Die Presse: Was stört Sie so sehr an den Ratingagenturen?

Karl-Heinz Brodbeck: Man ist ja schon längst nicht mehr allein, wenn man Ratingagenturen kritisiert. Inzwischen kann die Kritik aber schon sehr konkret werden. Es gibt Untersuchungen, die zeigen, dass die Agenturen nicht einmal ihren ureigensten Aufgaben nachkommen. Zum Beispiel richten sich die Noten nach dem Umsatz. Je mehr Geld die Agenturen mit einem Rating machen, desto besser ist die Note.


Sie spielen auf das System an, bei dem derjenige, der beurteilt wird, auch für die Note bezahlt.

Richtig. Das ist ein ganz wesentlicher Punkt. Das darf auf keinen Fall sein. Eine andere Untersuchung hat gezeigt, dass die Agenturen nicht einmal auf die Informationen zurückgreifen, die uns allen verfügbar sind. Zwei Forscher haben ihre eigenen Einschätzungen auf Basis von Informationen angefertigt, die Sie und ich auch aus dem Internet hätten holen können. Und diese Ratings waren durch die Bank besser als die von Moody's.

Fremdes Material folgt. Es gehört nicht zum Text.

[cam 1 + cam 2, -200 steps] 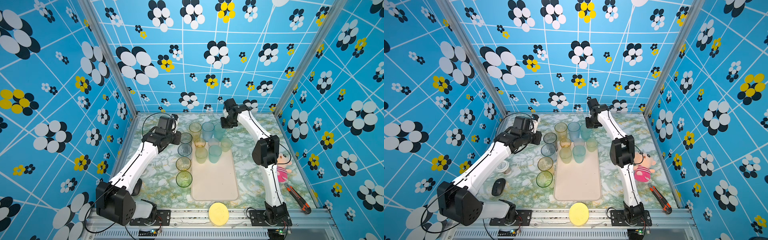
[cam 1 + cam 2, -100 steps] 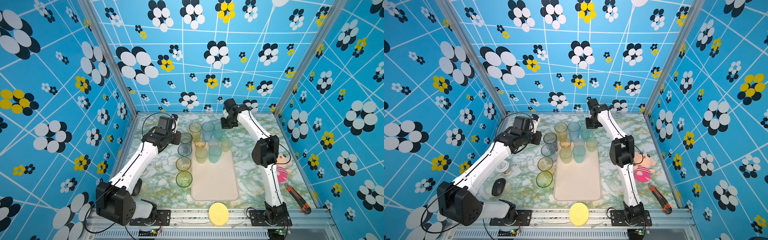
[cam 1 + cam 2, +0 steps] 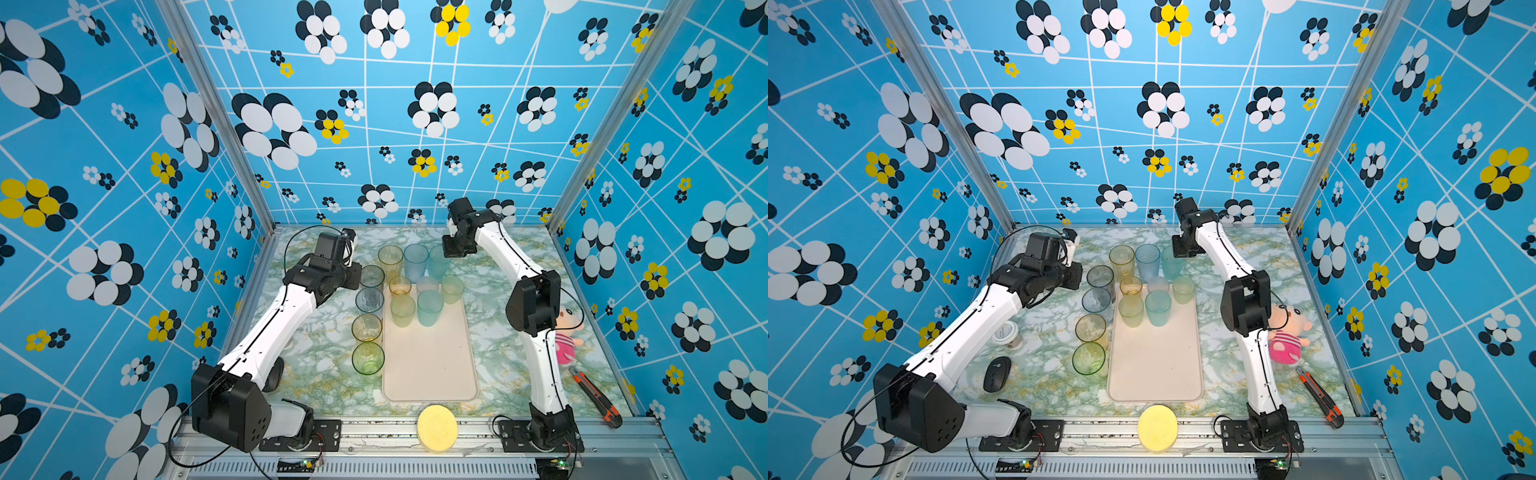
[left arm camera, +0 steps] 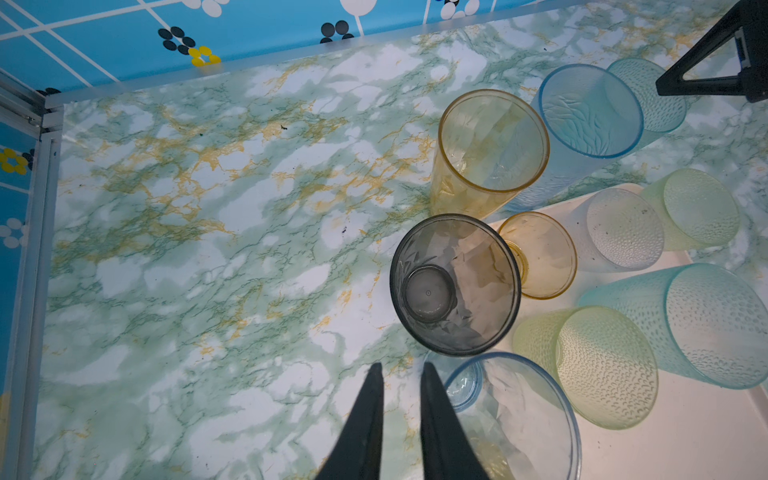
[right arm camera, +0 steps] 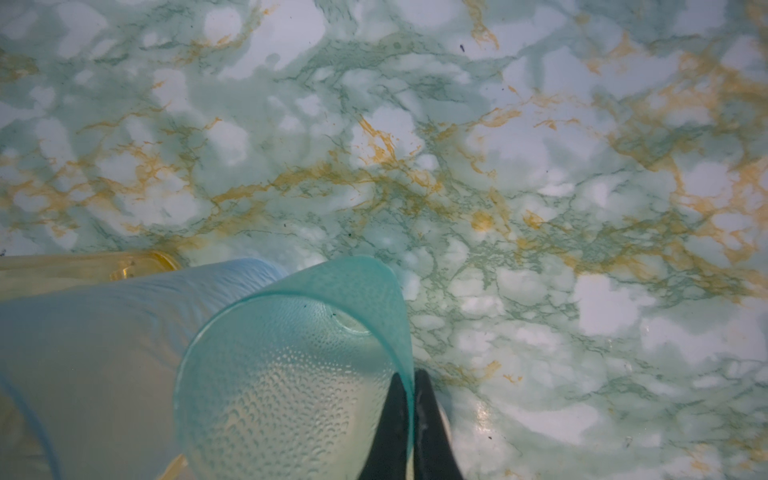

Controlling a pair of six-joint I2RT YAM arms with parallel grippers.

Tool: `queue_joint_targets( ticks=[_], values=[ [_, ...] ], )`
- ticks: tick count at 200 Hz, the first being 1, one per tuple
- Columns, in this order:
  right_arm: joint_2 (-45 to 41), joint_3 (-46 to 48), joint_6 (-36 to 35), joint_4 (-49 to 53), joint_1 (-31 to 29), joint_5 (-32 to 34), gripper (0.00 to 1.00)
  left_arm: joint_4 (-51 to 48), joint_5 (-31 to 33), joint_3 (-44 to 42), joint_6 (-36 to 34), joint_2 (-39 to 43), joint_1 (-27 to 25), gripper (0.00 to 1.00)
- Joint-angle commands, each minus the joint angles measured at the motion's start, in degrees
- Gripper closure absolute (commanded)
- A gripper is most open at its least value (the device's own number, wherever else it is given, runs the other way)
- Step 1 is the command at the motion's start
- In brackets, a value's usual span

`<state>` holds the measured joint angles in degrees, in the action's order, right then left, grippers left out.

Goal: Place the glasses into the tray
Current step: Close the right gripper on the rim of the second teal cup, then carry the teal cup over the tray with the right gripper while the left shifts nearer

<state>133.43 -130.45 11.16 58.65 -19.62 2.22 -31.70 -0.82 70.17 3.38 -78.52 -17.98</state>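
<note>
The pale tray (image 3: 428,361) lies mid-table and holds several glasses at its far end, among them a teal one (image 3: 429,306) and a short amber one (image 4: 536,255). A tall teal glass (image 5: 291,374) stands behind the tray beside a pale blue one (image 3: 415,257) and an amber one (image 3: 390,255). My right gripper (image 5: 409,374) is shut on the tall teal glass's rim, one finger inside and one outside. Left of the tray stands a column of several glasses. My left gripper (image 4: 401,368) hovers by the smoky grey glass (image 4: 455,284), slightly open and holding nothing.
A yellow sponge disc (image 3: 437,428) lies at the front edge. A pink plush toy (image 3: 565,336) and an orange utility knife (image 3: 594,392) lie at the right. A black mouse (image 3: 996,374) and a small white cup (image 3: 1007,334) sit under the left arm.
Both arms stay where they were. The right gripper's jaws have closed the last bit onto the tall teal glass's rim.
</note>
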Motion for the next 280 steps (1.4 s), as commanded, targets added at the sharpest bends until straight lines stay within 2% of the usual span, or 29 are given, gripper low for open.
queue_joint_targets(
  ticks=[1, 47, 73, 131, 176, 196, 225, 280],
  values=[
    [-3.61, 1.64, 0.42, -2.56, 1.05, 2.10, 0.97, 0.58, 0.49, -0.98, -0.83, 1.61, 0.37, 0.80],
    [-8.35, 6.97, 0.62, -6.36, 2.13, 3.92, 0.97, -0.09, 0.86, -1.05, -0.65, 2.88, -0.03, 0.80],
    [-14.80, 12.51, 0.88, -9.62, 3.49, 4.38, 0.97, -0.80, 1.43, -0.83, -0.65, 3.67, -0.30, 0.80],
    [-26.89, 21.22, -1.20, -9.86, 5.47, 6.74, 0.97, -3.92, 3.59, 1.06, -0.78, 5.54, -1.68, 0.80],
    [-39.72, 36.15, -0.88, -10.40, 5.21, 4.21, 0.97, -8.04, 4.90, 2.70, -1.14, 7.75, -3.53, 0.80],
    [-45.10, 42.52, -1.09, -9.07, 4.15, 3.78, 0.97, -10.67, 5.75, 4.07, -1.40, 8.19, -4.63, 0.80],
    [-49.56, 45.86, -1.75, -3.32, 0.06, 5.20, 0.97, -14.04, 6.36, 5.40, -1.37, 8.72, -6.05, 0.80],
    [-50.44, 50.86, 0.32, -3.10, -5.04, 5.48, 0.97, -18.95, 6.20, 6.16, 0.13, 9.00, -9.02, 0.80]
  ],
)
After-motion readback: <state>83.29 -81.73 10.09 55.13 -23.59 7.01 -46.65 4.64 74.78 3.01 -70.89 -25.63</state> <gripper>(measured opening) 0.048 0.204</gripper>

Wollen Sie die Ratingagenturen abschaffen?

Objektiv gesehen brauchen wir sie nicht. Es muss also etwas anderes hinter der Macht der Agenturen stecken. Und das kann nur das Interesse von Banken und der Politik sein. Von ihrem ursprünglichen Auftrag, objektive Beurteilungen von Wertpapieren zu liefern, sind die Agenturen irgendwann einmal abgewichen. Jetzt erfüllen sie ganz andere Funktionen.

Welche denn?

Es gibt ein gewisses Doppelpassspiel mit den Banken. Bevor eine Agentur ein Down-grade ausspricht, sagen wir über Griechenland, deckt sich die Bank mit Kreditausfallversicherungen ein. Nach der Veröffentlichung des Ratings werden diese Papiere teurer, und die Bank hat einen Gewinn gemacht. Dasselbe Spiel folgt beim nächsten Downgrade. Ich möchte jetzt nicht über Insiderinformationen spekulieren, aber es würde mich schon sehr wundern, wenn es da keine Informationsflüsse gäbe.

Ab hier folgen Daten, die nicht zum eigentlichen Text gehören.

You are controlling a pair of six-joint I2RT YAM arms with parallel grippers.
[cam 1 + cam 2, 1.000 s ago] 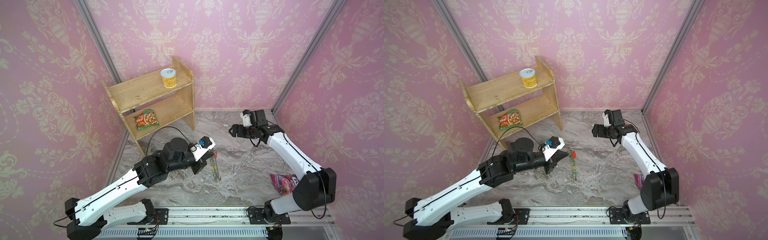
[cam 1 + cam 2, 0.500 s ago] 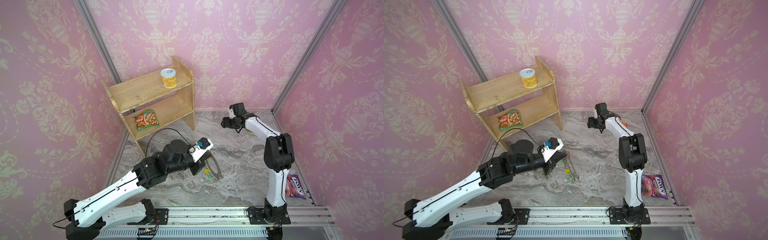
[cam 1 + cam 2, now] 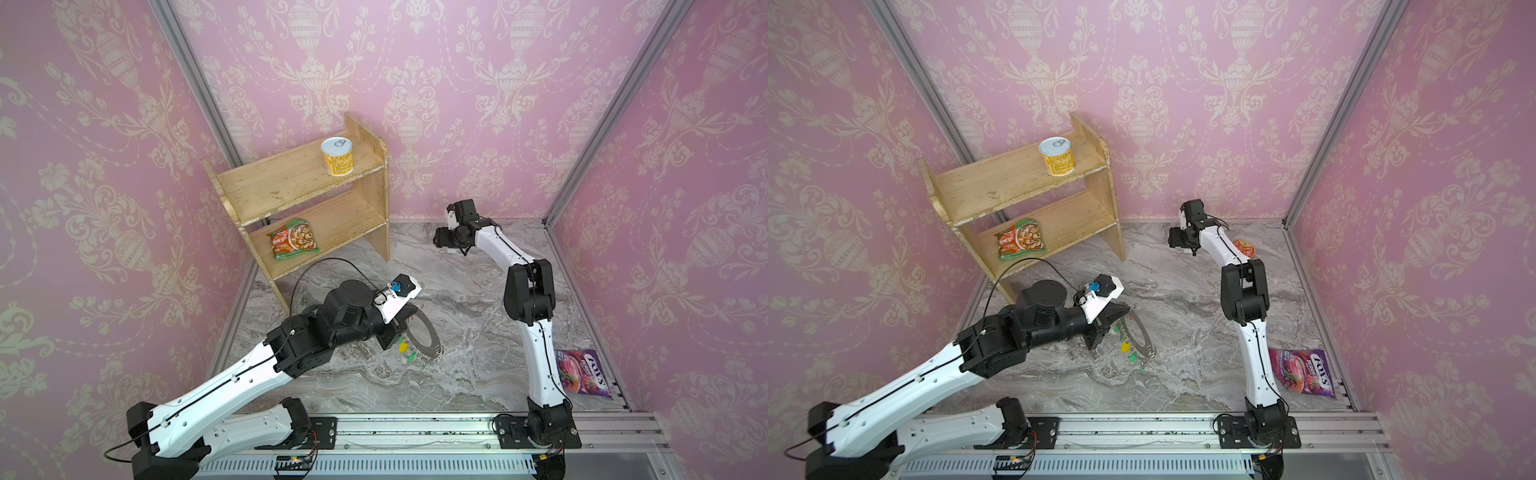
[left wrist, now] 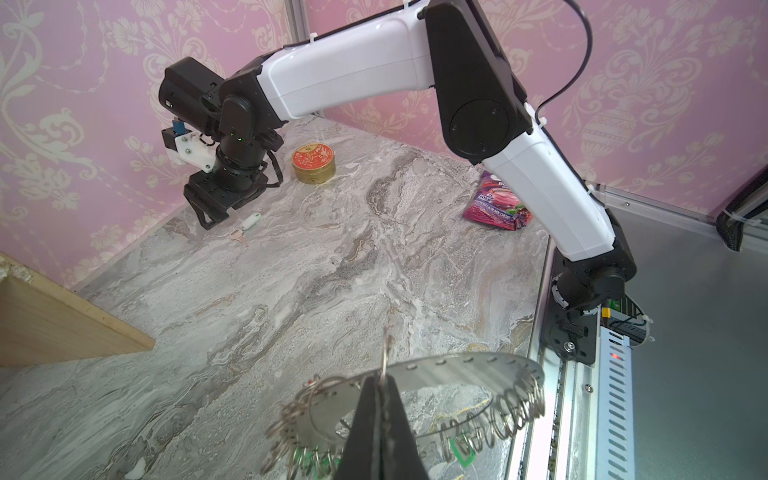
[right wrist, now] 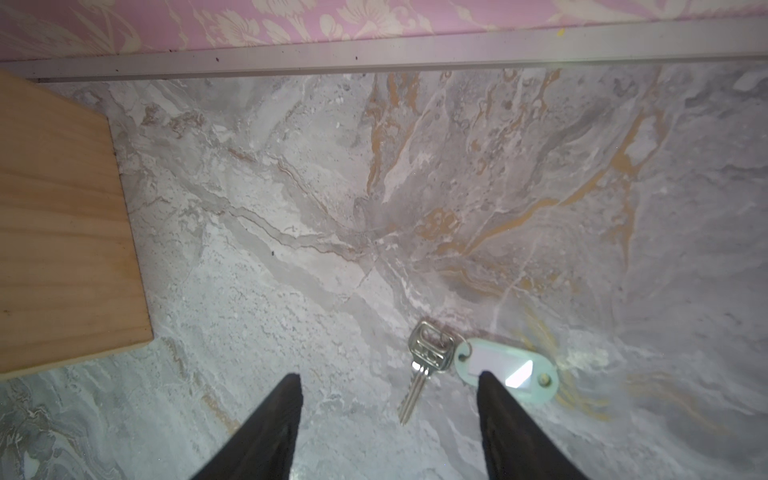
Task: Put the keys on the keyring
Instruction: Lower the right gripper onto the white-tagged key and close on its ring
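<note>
I read the left pincer (image 4: 380, 376) as clamped shut on the rim of the keyring (image 4: 457, 368). It holds the keyring off the floor near the floor's centre in both top views. One second ago the keyring hung edge-on to the top cameras. It now tilts so that its hole shows, with yellow and green tagged keys (image 3: 402, 345) dangling at its 7 o'clock edge.

The right arm has changed most. One second ago its elbow lay low toward 4 o'clock and covered part of the candy bag (image 3: 582, 374). Now the elbow stands upright and the bag shows almost whole.

The right pincer (image 5: 388, 376) remains at 1 o'clock near the back wall. Its jaws stand wide apart and hold nothing, above the loose key (image 5: 426, 357) and its white tag (image 5: 505, 368). The red tin (image 3: 1244, 248) lies at its 3 o'clock.
</note>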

Sind Ratings aber nicht auch deswegen so beliebt, weil sich Investoren damit ein bisschen aus der Verantwortung stehlen?

Das auch, ja. Hier hat die Bafin (die deutsche Bankenaufsicht, Anm.) sicherlich Vorarbeit geleistet, indem sie zum Beispiel Pensionsfonds bestimmte Ratings vorschreibt. Da passt dann alles: Die Agentur liefert das Rating, der Fondsmanager kann sich an etwas klammern, und alle halten sich an das Gesetz. Die Ratingagenturen bringt das aber in eine gefährliche Monopolsituation.

Wäre eine europäische Agentur da ein Ausweg?

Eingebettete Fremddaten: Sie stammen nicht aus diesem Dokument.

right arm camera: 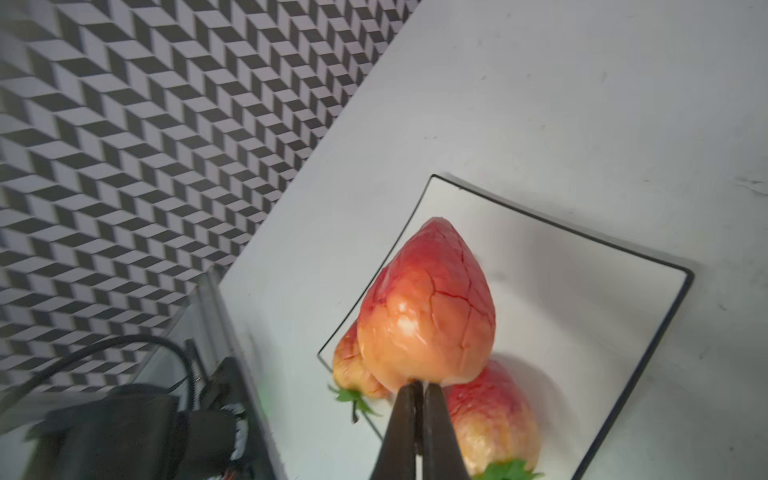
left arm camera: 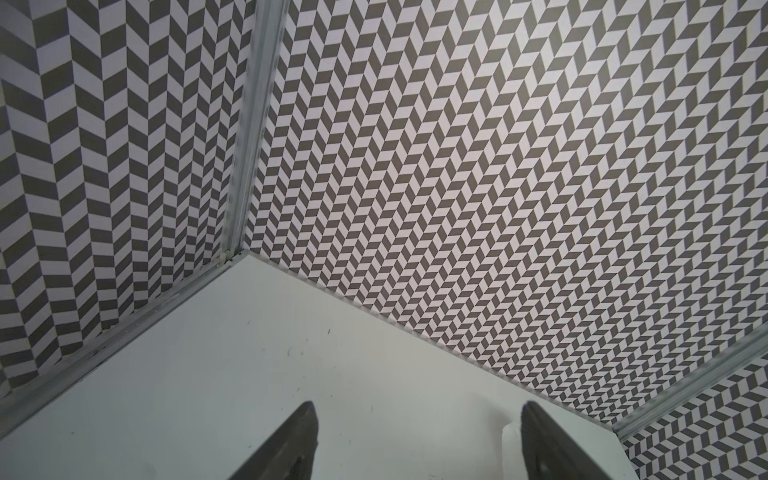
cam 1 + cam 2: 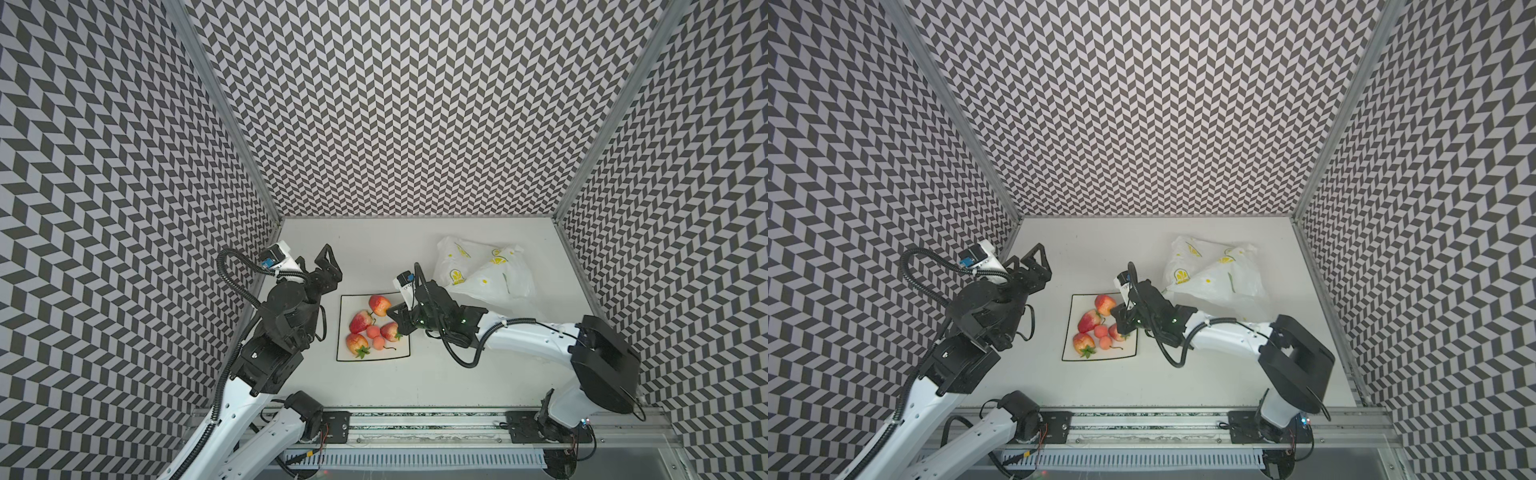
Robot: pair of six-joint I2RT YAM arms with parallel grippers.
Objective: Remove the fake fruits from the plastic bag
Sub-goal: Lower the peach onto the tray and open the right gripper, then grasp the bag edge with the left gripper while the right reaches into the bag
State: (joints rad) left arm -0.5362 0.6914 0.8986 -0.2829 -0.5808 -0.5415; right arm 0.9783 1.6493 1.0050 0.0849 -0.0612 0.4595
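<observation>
Over the plate (image 3: 397, 352), the right gripper (image 1: 419, 386) pinched a strawberry (image 1: 428, 307), likely to drop it there; the left gripper (image 2: 417, 405) hung wide, empty.

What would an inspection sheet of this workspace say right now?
Surface: white table, faint scuffs.
Job's things: plastic bag crumpled at back right, contents hidden; three strawberries, two small balls on the plate.
Clutter: nothing seen.
Grippers: left gripper open, empty, over bare table; right gripper shut on the leafy end of a fourth strawberry over the plate.
Cables: black hoses loop off both arms.
Surroundings: chevron-patterned walls on three sides; metal rail in front.
</observation>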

Das wäre schon eine Alternative, aber nur, wenn sie wirklich unabhängig wäre. Nur die Banken wollen natürlich, dass die neue Agentur genau so funktioniert wie die alte, damit das System aufrecht bleibt.

Genauso problematisch wäre es aber, wenn die Agentur politischem Einfluss ausgesetzt wäre.

Richtig. Darum geht es aber: Man will ein politisches Instrument schaffen. Standard & Poor's, Moody's und Fitch spielen jetzt aber auch schon ein politisches Spiel. Sie unterstützen seit Jahren die USA in dem weltweiten Währungskrieg. Eigentlich müssten sie die USA herabstufen, doch wenn sie das täten, würde der Dollar schwächer und die Ölimporte für die USA würden unbezahlbar.

Wie sieht Ihr Lösungsvorschlag aus?

Mehr Wettbewerb hätte hier eine unheimlich heilsame Funktion. Dann müssten die Agenturen nämlich nachweisen, dass ihre Ratings gut waren. Wenn sie es nicht waren, dann verschwinden sie halt vom Markt. Daneben möchten wir zumindest Privatanlegern die Möglichkeit bieten, sich ein anderes Urteil bilden zu können. Dafür haben wir ein alternatives Länderrating entwickelt.

Wie sieht das aus?

Wir berücksichtigen zum Beispiel viele langfristige Faktoren. Natürlich sind das viele ökonomische Punkte, aber auch soziale. Etwa: Wie hoch ist die Jugendarbeitslosigkeit, wie entwickeln sich die Armut und die Kaufkraft? Eine weitere Kategorie ist die Ökologie. Umweltkosten werden früher oder später auf jedes Land zukommen. Ich weiß zwar nicht genau, welche Modelle die großen Ratingagenturen verwenden, daraus machen sie ja ein Geheimnis. Ich kann es mir aber vorstellen. Das ist die Finanzmarkttheorie, die in den 1950er-Jahren in Chicago entwickelt wurde und die 2008 grandios gescheitert ist. Aber die Agenturen haben nichts anderes.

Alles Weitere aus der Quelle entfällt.